I understand where this man is coming from. He feels inferior to the alpha-types that define what ideal modern masculinity looks like, but it is easier to blame women, outsiders, for attacking him than it is to blame his fellow men. He would like to be an alpha, but he isn’t. However, if he rejects the image of alpha as fundamentally flawed, he incites ridicule from other alpha males — the strong and empowered males that he claims women are afraid to challenge, but whom he himself also fears. Rather than accept that he fails to meet the standards he upholds, or to take the responsibility to change the things in himself that he disapproves of, he finds an outside entity which is socially weaker than he is and attacks it instead.
Thanks to the gentle words of another member on the forum, when I read these accusations I saw them for the expression of impotence that they really were, rather than the attack on myself that they felt like. I suggested that where he wrote “feminists” he might instead write “people who seek power over others” and where he wrote “alpha males” that he might instead write “those who currently have power and social approval.” I think what this man was really trying to say is that people attack the weakest representations of their enemies when they feel threatened, and that in doing so they harm those who are in fact closest to themselves, perhaps even their allies.
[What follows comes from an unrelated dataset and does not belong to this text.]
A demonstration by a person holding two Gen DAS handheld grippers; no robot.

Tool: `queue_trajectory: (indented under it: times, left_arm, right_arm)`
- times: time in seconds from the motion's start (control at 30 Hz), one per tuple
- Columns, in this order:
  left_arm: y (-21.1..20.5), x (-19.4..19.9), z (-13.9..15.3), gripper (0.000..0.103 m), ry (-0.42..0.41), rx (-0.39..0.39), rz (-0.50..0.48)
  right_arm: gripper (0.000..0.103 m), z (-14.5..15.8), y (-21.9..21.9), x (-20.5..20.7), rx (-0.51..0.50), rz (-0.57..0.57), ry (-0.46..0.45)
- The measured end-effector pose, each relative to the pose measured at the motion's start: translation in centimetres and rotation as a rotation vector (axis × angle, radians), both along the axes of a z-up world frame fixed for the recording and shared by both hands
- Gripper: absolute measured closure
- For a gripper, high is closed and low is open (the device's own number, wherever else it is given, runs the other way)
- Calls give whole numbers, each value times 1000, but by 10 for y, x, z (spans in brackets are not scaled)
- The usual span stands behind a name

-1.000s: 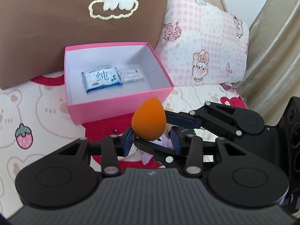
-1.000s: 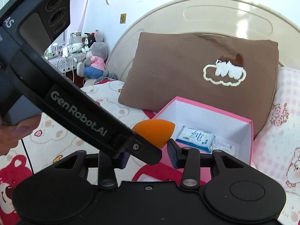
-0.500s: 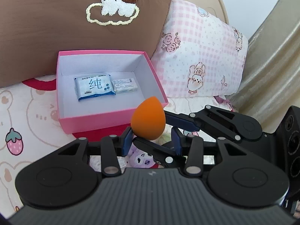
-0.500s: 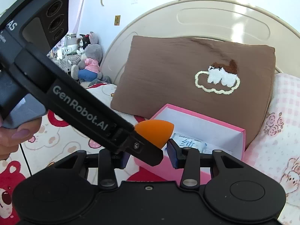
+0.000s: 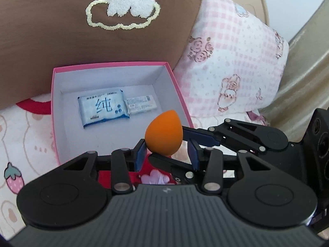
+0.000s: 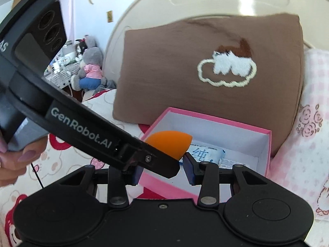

To be a humanist takes a wider perspective than to be a feminist. It is not enough to topple all the males, but rather, we must select from within the whole of masculinity what bits are truly harmful to us and what bits are nothing more than the imperfect and clumsy attempts of other human beings to fight for their own happiness. After all, men still are in a position of power over us. We don’t like it and we don’t want to accept it, but we can further our own goals if we acknowledge it and make allies where we can.
I am no political strategist. In fact, I am quite simple in my understanding of humans. I see the philosophy of humanism as a torch in the night. By recognizing the humanity in all of us, even those who would appear as my ideological enemies, I can make better choices, see more clearly, and feel less threatened by the violent world that I live in.